“The View”’s Whoopi Goldberg reflects on friendships with Christopher Reeve and Robin Williams: ‘They were rocks for me’ (HG)

“The View” host said that she was “lucky enough” to know both of the late actors in her lifetime.

Whoopi Goldberg loses her ring after ‘The View’ locks her inside a Mickey Mouse wind machine of chaos.

Whoopi Goldberg is looking back at her friendships with the late Christopher Reeve and Robin Williams.

During Thursday’s episode of The View, Goldberg and her cohosts sat down with Reeve’s three children — William, Matthew, and Alexandra — to discuss their father’s upcoming documentary, Super/Man: The Christopher Reeve Story. The film, which soars into theaters on Sept. 21, features interviews with Reeve’s family, friends, and costars, including Goldberg.

“He directed Whoopi and Glenn Close in 1997’s In the Gloaming, one of his first projects after the accident about the AIDS crisis,” cohost Sunny Hostin explained. “Whoopi, what do you remember working with Chris?”


Ethan Miller/Getty; Dimitrios Kambouris/Getty; Images Press/IMAGES/Getty Robin Williams, Whoopi Goldberg and Christopher Reeve

Related: Whoopi Goldberg offers Hillary Clinton a job on The View: ‘You sure you don’t want a gig?’

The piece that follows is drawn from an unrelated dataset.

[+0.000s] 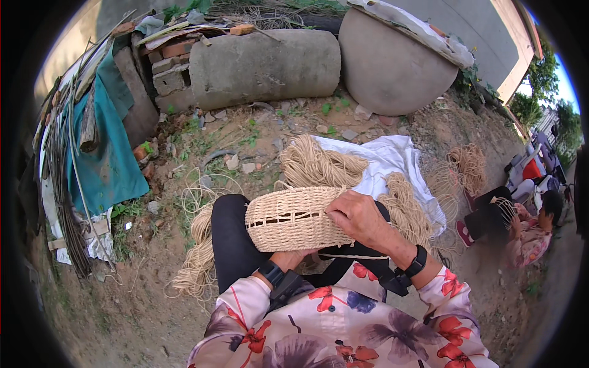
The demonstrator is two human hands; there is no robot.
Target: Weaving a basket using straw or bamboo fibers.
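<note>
A woven straw-coloured basket (294, 236) lies on its side across my lap, with a band of open gaps running along its wall. My right hand (365, 221) is closed in a pinch at the right end of that gap band, fingertips against the weave. Behind the basket's near edge, my left hand (294, 259) reaches in or under it, and its fingers are hidden. A loose strand (353, 256) trails along the near edge on the right.
Bundles of tan cord lie ahead (322, 162), at right (402, 208) and at left (199, 245). A white sack (392, 153) is spread beyond my knees. Concrete pieces (264, 67) and a teal cloth (107, 141) stand farther off. Another person (531, 233) sits at right, handling strands.
</note>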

Goldberg simply recalled being “shocked” that Reeve had called her to star in his directorial debut. “I was like ‘Are you sure?’ He was like, ‘Yeah, I want you.’ I was like, ‘Okay,’” she said. “He said, ‘Don’t you wanna know what it is?’ I said, ‘No. No. I don’t want to know. Whatever you want.’”

The made-for-television film, which also starred Robert Sean Leonard and Bridget Fonda, followed young Danny (Leonard) as he returns home to live out his final days with his family after being diagnosed with late-stage AIDS. There, he rekindles his relationship with his mother Janet (Close) and receives support from live-in nurse Myrna (Goldberg).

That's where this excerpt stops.